Em tempos pandêmicos e cidades em lockdown, é difícil falar em movimento. Todavia, se este é um período de ruptura para nossa sociedade, por que não revisar e até redefinir nossas relações no trânsito? Seria uma grande conquista para o pós-pandemia.
O pedestre, o ciclista, o motorista, o motociclista não são condições fixas; são estados múltiplos, transitórios no ir e vir da metrópole. Ao caminhar, ao pedalar ou ao dirigir, nossa percepção capta quadros em velocidades distintas; nossos olhos tendem a câmeras com maior ou menor capacidade de definição. Assim, podemos aproveitar, de diferentes formas, a paisagem, o tempo e os lugares na cidade.
O motorista é muito provavelmente o que capta maior número de quadros por segundo. Porém, a direção do olhar não o permite enxergar, pensar e sentir para além das regras do trânsito, do fluxo, do engarrafamento e do seu caminho. Coitado do motorista. É condenado a perder as nuances da cidade, das esquinas cruzadas e das pessoas que passam.
O motorista conhece muitos itinerários, mas pensa que a velocidade é sua maior amiga. Talvez, por isso rivalize com os pedestres e com os ciclistas, instituindo-os enquanto concorrentes e empecilhos ao movimento contínuo.
Nos mesmos caminhos, os homens e mulheres de capacete e seus veículos de duas rodas pintam as ruas e avenidas e, às vezes, até as calçadas. Esses são resultado da necessidade e da oportunidade. O motociclista é a síntese de que não há tempo a perder. Por sua vez, o uso da motocicleta é uma oportunidade de se oferecer ao mundo do trabalho. A estes quiçá esteja delegada a alienação da paisagem urbana. O interesse está em circular, e em ligar o ponto A ao ponto B, ao ponto C, ao infinito. É questão de sobrevivência e, por vezes, de morte.
Façamos um elogio. De uns anos pra cá, os pensadores da cidade tem acolhido os ciclistas em seus planos de mobilidade. As ciclofaixas e ciclovias são registradas em quilômetros de extensão nas metrópoles. Os caminhos das bicicletas e as normas são a esperança para mediar os usos de pedestres e de veículos. Percebemos o momento de aprendizagem, mas regado a conflitos, principalmente, no desrespeito às ciclovias, às ciclofaixas e às faixas de pedestre.

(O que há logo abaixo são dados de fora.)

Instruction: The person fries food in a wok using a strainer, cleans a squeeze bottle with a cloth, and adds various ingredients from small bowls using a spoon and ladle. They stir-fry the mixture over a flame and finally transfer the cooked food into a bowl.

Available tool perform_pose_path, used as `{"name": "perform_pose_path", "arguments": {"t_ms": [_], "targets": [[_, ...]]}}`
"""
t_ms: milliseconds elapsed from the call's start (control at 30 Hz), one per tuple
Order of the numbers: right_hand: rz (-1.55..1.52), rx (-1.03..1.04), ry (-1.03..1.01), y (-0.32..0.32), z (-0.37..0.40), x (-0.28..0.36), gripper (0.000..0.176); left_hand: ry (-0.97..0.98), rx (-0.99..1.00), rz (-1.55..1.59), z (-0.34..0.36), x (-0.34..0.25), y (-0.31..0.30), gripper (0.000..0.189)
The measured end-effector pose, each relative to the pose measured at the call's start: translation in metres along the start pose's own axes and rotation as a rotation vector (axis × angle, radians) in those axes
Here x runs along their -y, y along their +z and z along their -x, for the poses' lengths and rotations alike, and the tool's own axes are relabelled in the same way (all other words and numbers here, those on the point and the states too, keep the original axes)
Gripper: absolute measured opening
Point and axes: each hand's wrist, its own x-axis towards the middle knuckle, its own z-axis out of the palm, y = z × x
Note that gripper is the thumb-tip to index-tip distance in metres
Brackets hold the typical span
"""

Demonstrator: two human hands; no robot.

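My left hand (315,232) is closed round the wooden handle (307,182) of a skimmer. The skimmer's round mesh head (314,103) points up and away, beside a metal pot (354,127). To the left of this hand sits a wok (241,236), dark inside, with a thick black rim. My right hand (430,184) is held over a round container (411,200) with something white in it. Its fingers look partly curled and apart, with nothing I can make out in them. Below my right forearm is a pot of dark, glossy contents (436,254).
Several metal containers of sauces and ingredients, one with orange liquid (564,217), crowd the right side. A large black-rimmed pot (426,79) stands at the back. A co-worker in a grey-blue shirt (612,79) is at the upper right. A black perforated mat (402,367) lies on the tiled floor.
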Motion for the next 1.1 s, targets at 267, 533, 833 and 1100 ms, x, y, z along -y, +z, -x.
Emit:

Por fim, cabe reeditar os argumentos sobre a presença do pedestre na cidade. De uma maneira ou de outra, todos somos pedestres.
Para aqueles que pensam uma cidade diferente, mais pedestres na rua significa melhores e mais agradáveis cidades. A condição de pedestre é o grande parâmetro.
Não se deve esquecer das demais condições. É exatamente o contrário. Para os que se movem, o ideal seria pensar como um pedestre e desejar tornar-se pedestre. Não porque o pedestre é o mais frágil na concorrência urbana, mas porque a condição de pedestre é inevitável.
Sim! Ciclistas, pedestres, motoristas e motociclistas vão errando e aprendendo a respeitar as preferências, as proibições e as gentilezas (esperamos!). É necessário compartilhar os caminhos da/na cidade e construir, quem sabe, uma mobilidade urbana mais efetiva e afetiva!
*Esse texto reflete, exclusivamente, a opinião do autor.